PROBLEM: Exact reproduction of all the data is needed.

Dataset items
++++++

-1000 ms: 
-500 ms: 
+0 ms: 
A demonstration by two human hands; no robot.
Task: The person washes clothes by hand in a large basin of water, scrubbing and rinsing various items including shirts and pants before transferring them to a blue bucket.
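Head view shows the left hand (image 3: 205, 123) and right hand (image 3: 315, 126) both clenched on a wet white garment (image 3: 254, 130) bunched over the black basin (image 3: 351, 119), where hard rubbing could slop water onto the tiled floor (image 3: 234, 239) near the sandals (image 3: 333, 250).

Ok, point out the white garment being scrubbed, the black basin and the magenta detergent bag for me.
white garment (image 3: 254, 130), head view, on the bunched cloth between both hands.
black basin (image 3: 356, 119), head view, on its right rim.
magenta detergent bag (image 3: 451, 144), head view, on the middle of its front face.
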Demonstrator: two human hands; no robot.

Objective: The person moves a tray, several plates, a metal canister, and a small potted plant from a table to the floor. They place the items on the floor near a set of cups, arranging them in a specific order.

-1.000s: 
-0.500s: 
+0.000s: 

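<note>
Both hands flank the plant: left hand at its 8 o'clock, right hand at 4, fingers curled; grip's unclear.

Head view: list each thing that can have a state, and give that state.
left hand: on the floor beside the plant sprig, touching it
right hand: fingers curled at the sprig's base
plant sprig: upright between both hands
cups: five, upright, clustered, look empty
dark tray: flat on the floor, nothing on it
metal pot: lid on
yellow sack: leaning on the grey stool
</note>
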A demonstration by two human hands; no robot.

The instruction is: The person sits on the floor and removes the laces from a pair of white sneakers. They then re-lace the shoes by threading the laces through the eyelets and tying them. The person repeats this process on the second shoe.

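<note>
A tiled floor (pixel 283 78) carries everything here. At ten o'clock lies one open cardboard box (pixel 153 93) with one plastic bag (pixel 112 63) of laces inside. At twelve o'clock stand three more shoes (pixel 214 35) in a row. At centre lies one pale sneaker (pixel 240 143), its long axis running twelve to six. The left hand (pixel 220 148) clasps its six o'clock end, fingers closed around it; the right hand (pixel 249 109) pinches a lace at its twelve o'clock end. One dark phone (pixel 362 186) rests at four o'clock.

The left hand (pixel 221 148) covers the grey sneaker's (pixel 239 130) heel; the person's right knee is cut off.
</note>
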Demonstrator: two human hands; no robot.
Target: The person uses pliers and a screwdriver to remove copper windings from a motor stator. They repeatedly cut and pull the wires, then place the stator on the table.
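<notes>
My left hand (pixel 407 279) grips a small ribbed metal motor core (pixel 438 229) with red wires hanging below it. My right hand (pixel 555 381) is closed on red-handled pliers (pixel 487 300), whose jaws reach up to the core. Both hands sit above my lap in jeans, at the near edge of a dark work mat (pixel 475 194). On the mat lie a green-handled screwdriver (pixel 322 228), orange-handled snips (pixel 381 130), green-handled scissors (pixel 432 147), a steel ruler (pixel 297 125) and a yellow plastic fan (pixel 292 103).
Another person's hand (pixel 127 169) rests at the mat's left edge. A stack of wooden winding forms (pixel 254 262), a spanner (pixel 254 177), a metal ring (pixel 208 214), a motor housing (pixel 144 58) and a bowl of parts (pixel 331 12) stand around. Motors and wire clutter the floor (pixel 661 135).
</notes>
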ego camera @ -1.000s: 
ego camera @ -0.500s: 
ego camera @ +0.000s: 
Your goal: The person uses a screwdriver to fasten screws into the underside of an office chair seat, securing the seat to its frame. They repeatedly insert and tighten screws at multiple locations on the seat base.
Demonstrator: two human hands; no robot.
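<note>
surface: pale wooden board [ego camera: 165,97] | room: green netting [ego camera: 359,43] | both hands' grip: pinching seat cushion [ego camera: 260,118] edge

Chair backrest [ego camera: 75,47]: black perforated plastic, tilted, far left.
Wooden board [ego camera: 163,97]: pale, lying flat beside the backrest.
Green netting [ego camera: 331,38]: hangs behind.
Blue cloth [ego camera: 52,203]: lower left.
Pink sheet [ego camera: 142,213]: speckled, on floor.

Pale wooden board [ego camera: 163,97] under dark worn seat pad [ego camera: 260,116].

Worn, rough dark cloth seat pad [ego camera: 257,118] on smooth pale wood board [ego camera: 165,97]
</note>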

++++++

WRITTEN REPLY:
-1000 ms: 
-500 ms: 
+0 ms: 
A demonstration by two human hands; no robot.
Task: The person washes clothes by hand in a large basin of water, scrubbing and rinsing various items including shirts and pants before transferring them to a blue bucket.
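Head view shows the left hand (image 3: 205, 123) and right hand (image 3: 315, 126) both clenched on a wet white garment (image 3: 254, 130) bunched over the black basin (image 3: 351, 119), where hard rubbing could slop water onto the tiled floor (image 3: 234, 239) near the sandals (image 3: 333, 250).

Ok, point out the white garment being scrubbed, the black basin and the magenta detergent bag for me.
white garment (image 3: 254, 130), head view, on the bunched cloth between both hands.
black basin (image 3: 356, 119), head view, on its right rim.
magenta detergent bag (image 3: 451, 144), head view, on the middle of its front face.
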Demonstrator: two human hands; no robot.

Objective: The person moves a tray, several plates, a metal canister, and a small potted plant from a table to the floor. They place the items on the floor near a set of cups, arranging them in a specific order.

-1.000s: 
-0.500s: 
+0.000s: 

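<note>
Both hands flank the plant: left hand at its 8 o'clock, right hand at 4, fingers curled; grip's unclear.

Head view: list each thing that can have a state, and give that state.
left hand: on the floor beside the plant sprig, touching it
right hand: fingers curled at the sprig's base
plant sprig: upright between both hands
cups: five, upright, clustered, look empty
dark tray: flat on the floor, nothing on it
metal pot: lid on
yellow sack: leaning on the grey stool
</note>
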A demonstration by two human hands; no robot.

The instruction is: The person sits on the floor and removes the laces from a pair of white sneakers. They then re-lace the shoes by threading the laces through the eyelets and tying them. The person repeats this process on the second shoe.

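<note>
A tiled floor (pixel 283 78) carries everything here. At ten o'clock lies one open cardboard box (pixel 153 93) with one plastic bag (pixel 112 63) of laces inside. At twelve o'clock stand three more shoes (pixel 214 35) in a row. At centre lies one pale sneaker (pixel 240 143), its long axis running twelve to six. The left hand (pixel 220 148) clasps its six o'clock end, fingers closed around it; the right hand (pixel 249 109) pinches a lace at its twelve o'clock end. One dark phone (pixel 362 186) rests at four o'clock.

The left hand (pixel 221 148) covers the grey sneaker's (pixel 239 130) heel; the person's right knee is cut off.
</note>
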Demonstrator: two human hands; no robot.
Target: The person uses pliers and a screwdriver to remove copper windings from a motor stator. They repeatedly cut and pull the wires, then place the stator on the table.
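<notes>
My left hand (pixel 407 279) grips a small ribbed metal motor core (pixel 438 229) with red wires hanging below it. My right hand (pixel 555 381) is closed on red-handled pliers (pixel 487 300), whose jaws reach up to the core. Both hands sit above my lap in jeans, at the near edge of a dark work mat (pixel 475 194). On the mat lie a green-handled screwdriver (pixel 322 228), orange-handled snips (pixel 381 130), green-handled scissors (pixel 432 147), a steel ruler (pixel 297 125) and a yellow plastic fan (pixel 292 103).
Another person's hand (pixel 127 169) rests at the mat's left edge. A stack of wooden winding forms (pixel 254 262), a spanner (pixel 254 177), a metal ring (pixel 208 214), a motor housing (pixel 144 58) and a bowl of parts (pixel 331 12) stand around. Motors and wire clutter the floor (pixel 661 135).
</notes>
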ego camera @ -1.000s: 
ego camera @ -0.500s: 
ego camera @ +0.000s: 
Your goal: The person uses a screwdriver to fasten screws into the underside of an office chair seat, securing the seat to its frame. They repeatedly insert and tighten screws at multiple locations on the seat base.
Demonstrator: two human hands; no robot.
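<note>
surface: pale wooden board [ego camera: 165,97] | room: green netting [ego camera: 359,43] | both hands' grip: pinching seat cushion [ego camera: 260,118] edge

Chair backrest [ego camera: 75,47]: black perforated plastic, tilted, far left.
Wooden board [ego camera: 163,97]: pale, lying flat beside the backrest.
Green netting [ego camera: 331,38]: hangs behind.
Blue cloth [ego camera: 52,203]: lower left.
Pink sheet [ego camera: 142,213]: speckled, on floor.

Pale wooden board [ego camera: 163,97] under dark worn seat pad [ego camera: 260,116].

Worn, rough dark cloth seat pad [ego camera: 257,118] on smooth pale wood board [ego camera: 165,97]
</note>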

The response is now done.